Later on, in London, the Rugby Home Mission Clubs for Boys afforded more serious exercise to his talents. Perhaps the layman is pat to underrate the amount of exertion which a day’s devilling in chambers demands. Bushell, at any rate, did not spare himself when it was over. He threw himself into the practical side of social work in Notting Dale, seldom missing his night in charge of a boys’ club, while he was on the managing committee of the Cavendish Club, and one of the original founders of the Cavendish Association. Once a week throughout the season he rode to hounds in Essex. Again, in company with the writer he walked many a weekend and public holiday over the south-eastern cliffs and down the pilgrim-roads, debating the while some question of the day with a vigour that has seldom seemed since the War to have deserved.
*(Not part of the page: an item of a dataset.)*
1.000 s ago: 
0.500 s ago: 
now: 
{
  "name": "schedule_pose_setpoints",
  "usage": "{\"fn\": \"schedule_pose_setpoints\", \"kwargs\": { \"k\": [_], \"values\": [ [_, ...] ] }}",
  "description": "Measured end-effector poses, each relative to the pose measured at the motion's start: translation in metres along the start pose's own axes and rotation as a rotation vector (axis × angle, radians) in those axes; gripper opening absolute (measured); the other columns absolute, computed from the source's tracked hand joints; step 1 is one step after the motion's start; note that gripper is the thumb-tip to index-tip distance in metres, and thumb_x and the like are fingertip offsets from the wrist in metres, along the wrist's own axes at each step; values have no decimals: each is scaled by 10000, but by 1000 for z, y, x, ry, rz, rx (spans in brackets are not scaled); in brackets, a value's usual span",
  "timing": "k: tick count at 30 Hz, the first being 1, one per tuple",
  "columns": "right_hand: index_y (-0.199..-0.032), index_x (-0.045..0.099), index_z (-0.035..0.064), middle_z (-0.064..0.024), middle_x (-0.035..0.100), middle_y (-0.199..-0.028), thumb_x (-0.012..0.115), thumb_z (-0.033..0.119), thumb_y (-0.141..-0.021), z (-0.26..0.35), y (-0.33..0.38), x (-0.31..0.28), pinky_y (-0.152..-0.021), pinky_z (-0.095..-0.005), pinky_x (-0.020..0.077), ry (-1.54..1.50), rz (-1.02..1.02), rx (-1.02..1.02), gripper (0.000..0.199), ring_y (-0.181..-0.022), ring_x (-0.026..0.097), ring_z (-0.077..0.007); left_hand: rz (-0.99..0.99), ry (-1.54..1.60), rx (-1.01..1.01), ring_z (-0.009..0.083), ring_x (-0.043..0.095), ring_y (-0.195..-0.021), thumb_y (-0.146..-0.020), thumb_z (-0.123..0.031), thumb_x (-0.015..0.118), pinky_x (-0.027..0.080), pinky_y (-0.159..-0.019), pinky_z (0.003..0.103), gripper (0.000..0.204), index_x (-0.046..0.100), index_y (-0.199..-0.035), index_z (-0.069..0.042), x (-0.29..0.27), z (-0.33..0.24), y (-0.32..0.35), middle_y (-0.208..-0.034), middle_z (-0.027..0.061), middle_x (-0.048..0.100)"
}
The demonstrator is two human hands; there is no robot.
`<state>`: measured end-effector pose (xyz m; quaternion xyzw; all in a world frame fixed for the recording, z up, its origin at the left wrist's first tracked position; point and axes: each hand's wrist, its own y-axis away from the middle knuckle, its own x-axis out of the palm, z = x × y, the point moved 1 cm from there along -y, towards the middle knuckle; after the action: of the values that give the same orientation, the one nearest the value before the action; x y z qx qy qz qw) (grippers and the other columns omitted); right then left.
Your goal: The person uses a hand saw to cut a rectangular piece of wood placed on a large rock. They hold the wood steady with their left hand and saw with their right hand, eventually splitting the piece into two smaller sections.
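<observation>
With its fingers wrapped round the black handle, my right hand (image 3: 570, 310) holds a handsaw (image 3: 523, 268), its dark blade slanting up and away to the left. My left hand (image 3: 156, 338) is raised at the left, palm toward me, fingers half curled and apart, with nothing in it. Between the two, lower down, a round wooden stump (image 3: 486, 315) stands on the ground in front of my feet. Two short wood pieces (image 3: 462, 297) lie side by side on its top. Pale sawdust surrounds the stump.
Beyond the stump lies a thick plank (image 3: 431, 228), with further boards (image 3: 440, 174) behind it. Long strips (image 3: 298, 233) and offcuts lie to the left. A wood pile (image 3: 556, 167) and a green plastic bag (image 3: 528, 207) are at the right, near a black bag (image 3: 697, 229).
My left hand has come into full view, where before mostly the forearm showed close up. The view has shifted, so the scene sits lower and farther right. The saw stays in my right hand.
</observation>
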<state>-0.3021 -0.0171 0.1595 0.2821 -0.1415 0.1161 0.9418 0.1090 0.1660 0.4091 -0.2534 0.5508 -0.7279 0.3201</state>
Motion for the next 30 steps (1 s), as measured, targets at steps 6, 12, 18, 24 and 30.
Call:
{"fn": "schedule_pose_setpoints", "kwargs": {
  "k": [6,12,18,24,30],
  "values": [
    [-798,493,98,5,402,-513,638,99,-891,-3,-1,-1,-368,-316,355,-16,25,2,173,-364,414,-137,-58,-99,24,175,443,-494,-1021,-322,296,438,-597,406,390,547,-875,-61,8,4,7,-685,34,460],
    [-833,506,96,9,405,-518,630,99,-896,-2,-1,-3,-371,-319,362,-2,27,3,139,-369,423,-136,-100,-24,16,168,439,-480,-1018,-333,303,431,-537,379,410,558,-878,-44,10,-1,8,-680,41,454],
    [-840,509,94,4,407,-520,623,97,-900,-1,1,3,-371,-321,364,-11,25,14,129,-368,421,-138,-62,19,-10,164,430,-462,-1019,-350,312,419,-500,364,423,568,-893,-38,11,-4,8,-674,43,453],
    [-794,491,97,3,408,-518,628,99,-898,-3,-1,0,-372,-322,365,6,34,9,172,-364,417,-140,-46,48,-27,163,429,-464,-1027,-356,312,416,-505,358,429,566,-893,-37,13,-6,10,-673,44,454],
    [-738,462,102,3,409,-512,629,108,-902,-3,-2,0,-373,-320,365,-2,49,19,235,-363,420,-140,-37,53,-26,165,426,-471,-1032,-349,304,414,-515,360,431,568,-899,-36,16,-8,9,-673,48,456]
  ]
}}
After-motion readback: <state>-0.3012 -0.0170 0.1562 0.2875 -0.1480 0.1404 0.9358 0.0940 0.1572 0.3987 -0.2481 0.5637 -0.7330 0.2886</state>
He was the most exhilarating of companions. He knew how to draw out the best in men. He broke down their reserves of shyness or sullenness, and healed their discontents with the magic of his sympathy. He was ever admiring the hand of Providence and rejoicing at the goodness which he saw about him.
At Oxford he had not spared time to think seriously of soldiering. Not until after some months in London did he feel the claims of military service. Then, without interrupting his other activities, but at some loss of his society to his friends, he proceeded to qualify for and obtain a commission in the Special Reserve of Officers, being gazetted to the Queen’s, in which Roderick Haigh and Colonel Mackworth were then both serving.
There he has since displayed in their full development the signal gifts of comradeship, endurance, leadership, and self-sacrifice of which his College and his friends had seen the promise. Their fame will enrich the annals of Corpus; to have known their possessor is the proud consolation of his friends.